Esistono quattro pilastri, su cui poggia il pensiero della civiltà indiana, che sono:
- L’immensa ruota del karma;
- Maya, il mondo delle illusioni, dominato dalla sofferenza;
- Lo yoga, disciplina volta a superare maya;
- Il moksha, o samadhi, che è la liberazione dell'atman (il Sé) dalla ruota delle incarnazioni, quindi l’emancipazione dalla legge del karma.
Il primo passo per riuscire a orientare la nostra esistenza in una direzione positiva e costruttiva è tentare d’interpretare correttamente la legge del karma e di comprendere come essa sia fondamentalmente una legge di compensazione e mai di vendetta cieca e gratuita.
La legge di causa ed effetto, infatti, conosciuta nella letteratura vedica come “legge del karma” e simboleggiata nella Bibbia dalla frase “ciò che semini raccoglierai”, viene spesso confusa con una specie di punizione. Al contrario, essa possiede una valenza estremamente positiva: il karma propriamente compreso ci consente d’imparare dai nostri errori e di riparare colpe commesse nelle esistenze precedenti. Spesso l’apprendimento procede in maniera sottile: anche se non ricordiamo gli errori commessi nelle vite precedenti, siamo guidati naturalmente verso il progresso, o il regresso, a seconda dei desideri e delle attività del passato.

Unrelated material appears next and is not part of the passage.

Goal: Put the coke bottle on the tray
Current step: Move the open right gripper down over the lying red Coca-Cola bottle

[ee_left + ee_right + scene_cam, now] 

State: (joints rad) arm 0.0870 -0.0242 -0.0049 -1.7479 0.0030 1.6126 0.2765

Il fatto che non si possano ricordare le azioni di un tempo non dimostra affatto che non esistano. Gli scettici sostengono che la reincarnazione è la speranza di chi non riesce ad accettare e a rassegnarsi alla morte. In realtà il vero obiettivo di chi crede nella dottrina della reincarnazione non è semplicemente il gusto di prolungare la permanenza su questa terra, bensì il tentativo di perfezionare la propria vita in vista di un traguardo molto più elevato del mondo materiale: l’unione con lo Spirito universale.
Il karma e la reincarnazione
L’idea di karma e quella di reincarnazione sono inscindibili: secondo la concezione orientale dell’evoluzione, l’uomo continua a reincarnarsi sulla terra fino a quando non si è purificato, ovvero ha estinto il debito karmico accumulato nel corso delle vite precedenti.
Oltre all'induismo, il buddismo, l’esoterismo cristiano e molte altre scuole di pensiero c’insegnano che tutte le azioni di questa vita determinano il destino delle vite future, come quelle delle vite passate hanno determinato il presente. Una catena che unisce tutte le esistenze terrene e che ci offre un concetto di vita non più limitato alla singola esistenza fisica, bensì esteso alla vita dell’anima (atman). Nella Bbagavad Gita, il “canto del Beato”, comunemente ritenuta il “Vangelo dell’induismo”, leggiamo:
“Come un uomo getta gli abiti logori per indossarne di nuovi, così l’anima incarnata abbandona i vecchi corpi e ne riveste di nuovi” (II, 22). La legge del karma è ciò che comunemente chiamiamo “destino”, da non confondersi con il “caso”, per cui la singola vita nella totalità delle sue azioni diventa la causa determinante degli avvenimenti della prossima incarnazione e così via. Steiner definisce appunto il karma: “l’attività divenuta destino”.
Storicamente l’idea della reincarnazione è davvero antichissima: si può fare risalire alla protostoria. Il primo documento scritto che attesta il concetto di reincarnazione lo si trova infatti in una pagina della Brhad-ara~nyaka-upanishad (III, 2, 13), una delle più antiche Upanisbad (IX-VI secolo a.C.). Si trattava di una dottrina segreta, custodita dalla casta sacerdotale brahmanica, secondo cui “La personalità futura dell’essere umano viene determinata dal tipo di vita morale che si è vissuta nella vita precedente, da come ci si è attenuti al dharma, ovvero al codice d’onore della casta d’appartenenza”.
Una tappa successiva nella riflessione indiana riguardante il karma è rappresentata dal Codice di Manu, la cui redazione risale all’epoca post-cristiana (I-II secolo d.C.), ma i cui contenuti sono molto più antichi. Il Codice di Manu, in effetti, è un trattato giuridico leggendariamente attribuito a Manu, il capostipite della razza umana. Il XII libro di questo codice esemplifica il funzionamento della legge del karma attraverso una dettagliata casistica dei “frutti karmici”.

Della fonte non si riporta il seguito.